**Exercise directions**
Determine how many lines in the entries below contain "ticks", and output only that number.

-- Records for processing follows --

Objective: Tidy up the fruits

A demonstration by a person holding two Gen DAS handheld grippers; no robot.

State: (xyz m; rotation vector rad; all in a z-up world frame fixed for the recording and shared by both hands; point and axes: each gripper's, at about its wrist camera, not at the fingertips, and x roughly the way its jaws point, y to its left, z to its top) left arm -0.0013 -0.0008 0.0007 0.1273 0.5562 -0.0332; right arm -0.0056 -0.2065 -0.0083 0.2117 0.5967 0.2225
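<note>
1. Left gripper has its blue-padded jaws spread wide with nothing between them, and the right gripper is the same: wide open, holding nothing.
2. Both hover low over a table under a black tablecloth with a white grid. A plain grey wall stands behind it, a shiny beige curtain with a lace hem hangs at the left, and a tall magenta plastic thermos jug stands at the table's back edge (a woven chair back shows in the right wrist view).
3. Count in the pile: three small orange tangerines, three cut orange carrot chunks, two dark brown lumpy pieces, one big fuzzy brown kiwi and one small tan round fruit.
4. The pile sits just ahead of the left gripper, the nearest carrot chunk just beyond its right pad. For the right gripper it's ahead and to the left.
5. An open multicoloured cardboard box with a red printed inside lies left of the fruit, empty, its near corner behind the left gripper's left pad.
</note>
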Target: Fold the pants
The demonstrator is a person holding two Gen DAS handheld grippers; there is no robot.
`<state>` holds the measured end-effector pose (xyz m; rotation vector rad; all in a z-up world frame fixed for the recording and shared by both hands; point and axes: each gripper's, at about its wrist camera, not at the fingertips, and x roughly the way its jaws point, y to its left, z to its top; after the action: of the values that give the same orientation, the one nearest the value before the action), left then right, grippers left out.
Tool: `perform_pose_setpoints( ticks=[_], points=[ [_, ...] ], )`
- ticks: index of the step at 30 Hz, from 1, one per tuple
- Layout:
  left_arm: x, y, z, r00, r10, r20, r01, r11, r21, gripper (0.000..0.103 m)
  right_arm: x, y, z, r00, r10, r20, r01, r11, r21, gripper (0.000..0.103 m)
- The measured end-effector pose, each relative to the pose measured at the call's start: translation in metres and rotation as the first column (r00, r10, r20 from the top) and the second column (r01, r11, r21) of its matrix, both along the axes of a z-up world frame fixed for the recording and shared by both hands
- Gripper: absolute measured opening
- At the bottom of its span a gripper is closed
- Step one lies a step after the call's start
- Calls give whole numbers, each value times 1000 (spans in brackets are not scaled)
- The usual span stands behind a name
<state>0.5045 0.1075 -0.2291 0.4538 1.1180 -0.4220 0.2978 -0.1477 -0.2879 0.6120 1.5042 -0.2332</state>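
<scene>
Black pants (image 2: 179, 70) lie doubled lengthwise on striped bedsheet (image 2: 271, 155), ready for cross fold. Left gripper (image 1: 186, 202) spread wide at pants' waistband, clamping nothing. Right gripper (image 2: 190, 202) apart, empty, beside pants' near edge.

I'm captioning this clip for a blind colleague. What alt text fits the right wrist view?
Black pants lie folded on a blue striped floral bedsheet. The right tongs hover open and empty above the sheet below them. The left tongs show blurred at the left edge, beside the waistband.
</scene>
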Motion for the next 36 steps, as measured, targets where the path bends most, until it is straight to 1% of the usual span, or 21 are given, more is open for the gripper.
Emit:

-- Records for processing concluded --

**Exercise answer**
2